In the Animal Crossing video game series, Blathers is the rather stereotypical curator of the local museums; a straight-laced nerd who punctuates his educational rambling with “wot?” and is dutiful in his collecting…even if he has to occasionally handle a bug or two. But what is less stereotypical is his curatorial approach as the head of a museum that is part natural history, part aquarium, part insect sanctuary, and part art galley. You see, it’s the Player Character’s responsibility (as well as other Player Characters who may visit via online play) to actually fill the museum with donated material!

And, honestly? I think we can learn something about museum curation from this nerdy entomophobe.

Blathers: “The cultural development of Wakame (my island in Animal Crossing) is a worthy endeavour indeed.”
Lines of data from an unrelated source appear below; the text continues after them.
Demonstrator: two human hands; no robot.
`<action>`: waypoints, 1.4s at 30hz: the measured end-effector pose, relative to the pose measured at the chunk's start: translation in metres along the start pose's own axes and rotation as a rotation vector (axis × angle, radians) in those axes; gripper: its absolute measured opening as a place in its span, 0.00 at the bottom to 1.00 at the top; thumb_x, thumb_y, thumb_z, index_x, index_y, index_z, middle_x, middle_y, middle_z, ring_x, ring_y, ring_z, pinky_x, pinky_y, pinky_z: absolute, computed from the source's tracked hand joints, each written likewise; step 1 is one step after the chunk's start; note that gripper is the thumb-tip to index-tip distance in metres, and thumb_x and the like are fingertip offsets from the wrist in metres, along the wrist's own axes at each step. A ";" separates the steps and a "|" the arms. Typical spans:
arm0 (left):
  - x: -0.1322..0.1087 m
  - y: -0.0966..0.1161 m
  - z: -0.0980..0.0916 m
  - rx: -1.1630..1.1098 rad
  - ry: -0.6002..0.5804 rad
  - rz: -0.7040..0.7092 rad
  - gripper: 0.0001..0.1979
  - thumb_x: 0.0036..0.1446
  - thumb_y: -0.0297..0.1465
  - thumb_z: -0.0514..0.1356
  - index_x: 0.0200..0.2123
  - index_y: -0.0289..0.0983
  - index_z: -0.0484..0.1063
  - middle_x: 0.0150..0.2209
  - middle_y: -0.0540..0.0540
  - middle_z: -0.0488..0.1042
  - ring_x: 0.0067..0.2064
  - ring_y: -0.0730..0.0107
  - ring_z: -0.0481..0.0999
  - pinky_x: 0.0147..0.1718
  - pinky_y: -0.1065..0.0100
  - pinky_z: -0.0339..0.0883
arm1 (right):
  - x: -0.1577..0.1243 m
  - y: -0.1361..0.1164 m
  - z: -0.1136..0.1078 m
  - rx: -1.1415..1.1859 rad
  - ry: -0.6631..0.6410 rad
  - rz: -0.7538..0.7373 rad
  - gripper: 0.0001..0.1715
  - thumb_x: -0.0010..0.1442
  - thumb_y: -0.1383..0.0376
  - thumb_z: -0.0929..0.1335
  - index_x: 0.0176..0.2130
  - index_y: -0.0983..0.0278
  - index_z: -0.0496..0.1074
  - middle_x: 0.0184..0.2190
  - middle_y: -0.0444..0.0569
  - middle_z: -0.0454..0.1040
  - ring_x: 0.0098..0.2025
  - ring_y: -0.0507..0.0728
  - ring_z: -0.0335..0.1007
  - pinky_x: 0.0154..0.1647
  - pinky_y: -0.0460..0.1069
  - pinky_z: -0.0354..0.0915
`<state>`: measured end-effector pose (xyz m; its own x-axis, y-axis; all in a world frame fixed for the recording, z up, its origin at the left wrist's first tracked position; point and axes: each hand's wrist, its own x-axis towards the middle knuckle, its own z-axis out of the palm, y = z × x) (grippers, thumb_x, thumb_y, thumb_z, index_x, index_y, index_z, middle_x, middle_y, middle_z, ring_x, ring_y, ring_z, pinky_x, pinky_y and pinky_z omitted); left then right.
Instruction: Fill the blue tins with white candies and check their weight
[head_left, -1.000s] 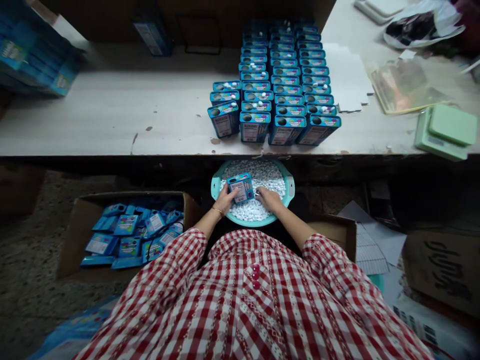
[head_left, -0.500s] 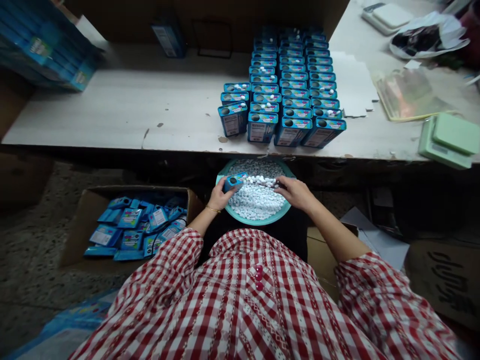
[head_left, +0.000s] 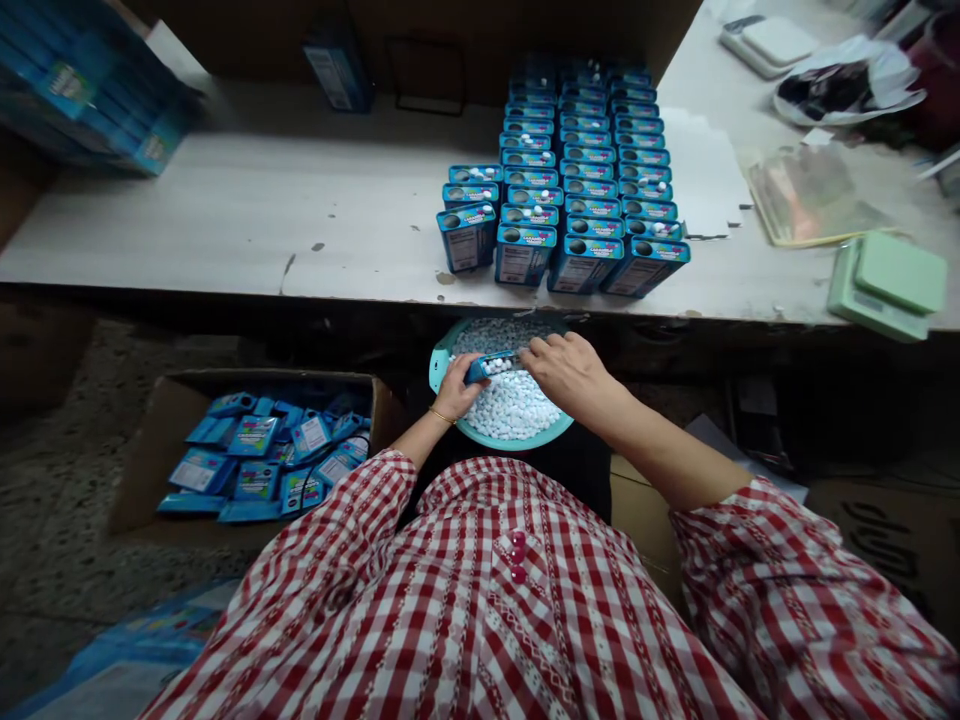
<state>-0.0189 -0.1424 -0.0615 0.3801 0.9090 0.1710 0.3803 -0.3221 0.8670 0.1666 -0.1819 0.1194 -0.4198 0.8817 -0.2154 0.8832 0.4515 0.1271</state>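
Observation:
My left hand (head_left: 457, 390) is closed around a small blue box (head_left: 477, 372), tilted over a turquoise basin (head_left: 438, 370). White candies (head_left: 498, 365) lie at the box's top. My right hand (head_left: 568, 372) is closed, its fingertips close to that top; it grips a small scoop, mostly hidden behind the fingers now. Loose white candies (head_left: 514, 410) fill the basin below both hands, on my lap.
Rows of upright blue boxes (head_left: 592, 210) stand on the white table (head_left: 247, 220), some with candies on top. A carton (head_left: 142, 450) of blue boxes is at lower left. Wrapped blue packs (head_left: 97, 100) lie far left; a green scale (head_left: 892, 280) sits right.
My right hand has moved left and turned over, bringing the candy-heaped scoop to the box. The box has tilted and shifted slightly right; candies now show at its top.

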 end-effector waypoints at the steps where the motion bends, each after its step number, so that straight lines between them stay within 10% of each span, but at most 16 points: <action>1: 0.000 0.000 0.000 -0.009 0.004 -0.001 0.20 0.48 0.30 0.60 0.46 0.37 0.66 0.44 0.43 0.71 0.47 0.60 0.69 0.50 0.57 0.61 | -0.001 0.000 -0.001 -0.013 0.026 -0.002 0.14 0.62 0.72 0.57 0.39 0.67 0.69 0.36 0.55 0.72 0.38 0.58 0.64 0.36 0.52 0.50; 5: 0.001 -0.003 -0.005 -0.079 0.015 -0.056 0.20 0.48 0.32 0.61 0.46 0.36 0.66 0.45 0.42 0.71 0.48 0.60 0.70 0.51 0.58 0.61 | -0.017 0.013 0.009 -0.040 0.063 0.069 0.14 0.63 0.72 0.56 0.41 0.67 0.68 0.35 0.54 0.71 0.37 0.58 0.64 0.36 0.52 0.49; 10: -0.003 -0.014 -0.012 -0.210 0.014 -0.216 0.23 0.47 0.37 0.62 0.46 0.37 0.64 0.43 0.45 0.72 0.45 0.63 0.72 0.50 0.59 0.64 | -0.038 0.036 0.072 0.047 -0.105 0.182 0.12 0.63 0.71 0.57 0.41 0.67 0.67 0.35 0.55 0.71 0.36 0.57 0.66 0.35 0.50 0.50; 16: -0.010 -0.029 0.014 -0.471 -0.002 -0.393 0.26 0.47 0.41 0.62 0.47 0.36 0.63 0.45 0.43 0.71 0.46 0.62 0.72 0.51 0.56 0.63 | 0.005 -0.009 0.153 0.335 -0.228 0.238 0.17 0.63 0.71 0.55 0.47 0.68 0.67 0.42 0.55 0.73 0.42 0.57 0.69 0.40 0.48 0.58; 22: -0.010 -0.015 0.015 -0.605 -0.009 -0.402 0.26 0.47 0.44 0.62 0.47 0.38 0.64 0.45 0.43 0.72 0.46 0.62 0.73 0.48 0.56 0.67 | 0.034 -0.035 0.178 0.628 -0.108 0.392 0.20 0.62 0.67 0.58 0.52 0.60 0.65 0.47 0.52 0.73 0.47 0.59 0.70 0.44 0.50 0.62; 30: -0.015 -0.014 -0.043 -0.208 0.146 -0.223 0.24 0.46 0.40 0.63 0.46 0.37 0.65 0.43 0.45 0.73 0.45 0.62 0.72 0.50 0.58 0.64 | -0.007 0.009 0.146 0.752 0.006 0.355 0.17 0.60 0.65 0.63 0.50 0.61 0.66 0.50 0.51 0.71 0.49 0.58 0.68 0.46 0.50 0.62; 35: -0.011 -0.006 -0.029 -0.093 0.078 -0.160 0.22 0.47 0.36 0.62 0.47 0.37 0.65 0.44 0.45 0.72 0.46 0.62 0.71 0.50 0.60 0.63 | -0.020 0.025 0.087 0.632 0.091 0.242 0.16 0.60 0.64 0.64 0.49 0.63 0.67 0.47 0.52 0.73 0.47 0.57 0.69 0.43 0.49 0.63; 42: -0.004 0.006 -0.009 -0.042 0.000 -0.031 0.19 0.48 0.30 0.60 0.46 0.39 0.67 0.45 0.44 0.71 0.49 0.60 0.69 0.51 0.57 0.61 | -0.010 0.013 0.016 0.210 -0.117 0.155 0.14 0.62 0.61 0.61 0.45 0.62 0.69 0.42 0.52 0.74 0.40 0.57 0.71 0.32 0.47 0.60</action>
<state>-0.0252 -0.1453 -0.0529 0.3692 0.9181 0.1439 0.3561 -0.2828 0.8906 0.1857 -0.1873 0.1082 -0.2600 0.9108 -0.3206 0.9641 0.2635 -0.0332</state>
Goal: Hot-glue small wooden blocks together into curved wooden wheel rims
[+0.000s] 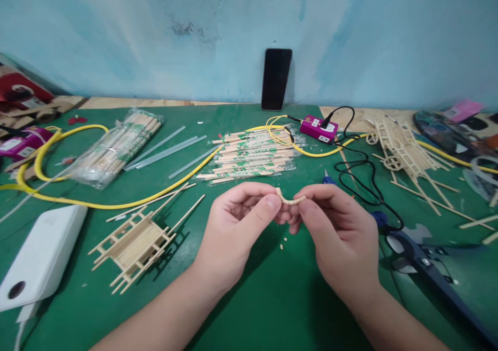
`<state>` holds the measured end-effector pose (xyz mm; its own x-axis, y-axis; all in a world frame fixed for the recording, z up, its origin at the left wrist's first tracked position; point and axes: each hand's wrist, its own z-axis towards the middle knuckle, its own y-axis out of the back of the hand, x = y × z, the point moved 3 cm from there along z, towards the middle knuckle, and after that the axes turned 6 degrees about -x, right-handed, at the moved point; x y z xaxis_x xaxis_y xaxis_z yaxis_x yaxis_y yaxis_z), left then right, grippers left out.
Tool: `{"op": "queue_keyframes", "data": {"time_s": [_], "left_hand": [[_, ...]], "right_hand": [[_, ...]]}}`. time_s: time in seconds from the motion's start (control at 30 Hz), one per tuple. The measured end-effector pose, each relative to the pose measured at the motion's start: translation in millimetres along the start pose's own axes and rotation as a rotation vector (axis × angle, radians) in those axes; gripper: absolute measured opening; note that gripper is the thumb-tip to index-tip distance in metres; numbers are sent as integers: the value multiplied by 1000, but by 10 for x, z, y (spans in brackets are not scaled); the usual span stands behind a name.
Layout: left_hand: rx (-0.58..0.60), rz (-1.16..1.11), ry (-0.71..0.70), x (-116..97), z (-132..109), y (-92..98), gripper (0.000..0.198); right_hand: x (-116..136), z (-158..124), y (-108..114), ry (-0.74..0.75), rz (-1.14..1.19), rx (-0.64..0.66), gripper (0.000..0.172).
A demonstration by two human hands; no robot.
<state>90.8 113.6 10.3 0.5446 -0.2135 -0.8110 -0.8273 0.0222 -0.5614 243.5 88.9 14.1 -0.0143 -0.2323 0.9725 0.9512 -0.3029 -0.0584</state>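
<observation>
Between my two hands is a small curved strip made of short pale wooden stick pieces (pixel 290 201). My left hand (pixel 245 226) pinches its left end with thumb and finger. The right end is held in a pinch by my right hand (pixel 336 237). The strip bows downward in the middle. A few tiny wood bits (pixel 283 246) lie on the green table mat (pixel 268 309) below. To the left of my left hand rests a small cart body of wooden sticks (pixel 136 244) with two long shafts and no wheels seen on it.
Wrapped chopsticks (pixel 252 156) and a bagged bundle (pixel 116 146) lie behind, near clear glue sticks (pixel 167 151). A wheeled stick cart (pixel 408 156), blue-handled cutters (pixel 431 273), a black cord (pixel 365 169) and a yellow cable (pixel 128 204) surround the hands. A white power bank (pixel 42 257) and phone (pixel 276 79) stand farther out.
</observation>
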Motion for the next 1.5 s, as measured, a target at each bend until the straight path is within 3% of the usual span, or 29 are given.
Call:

In a way, I guess you can consider the museum in Animal Crossing to be a sort of “community-led museum”, in that ultimately it is you, the non-specialist member of the general public, who is providing material for the museum to exhibit. Of course, its not entirely community-led : Blathers ultimately has final say in what gets displayed (no repeats! no fake artwork!) and, given the game mechanics, nearly every player will end up with the same museum as they’re encouraged to collect all of the bugs, sea creatures, fish, and artwork available in the game. But I think we can see the Animal Crossing museum as a sort of example from which we can really discuss and development the idea of a truly community-led museum.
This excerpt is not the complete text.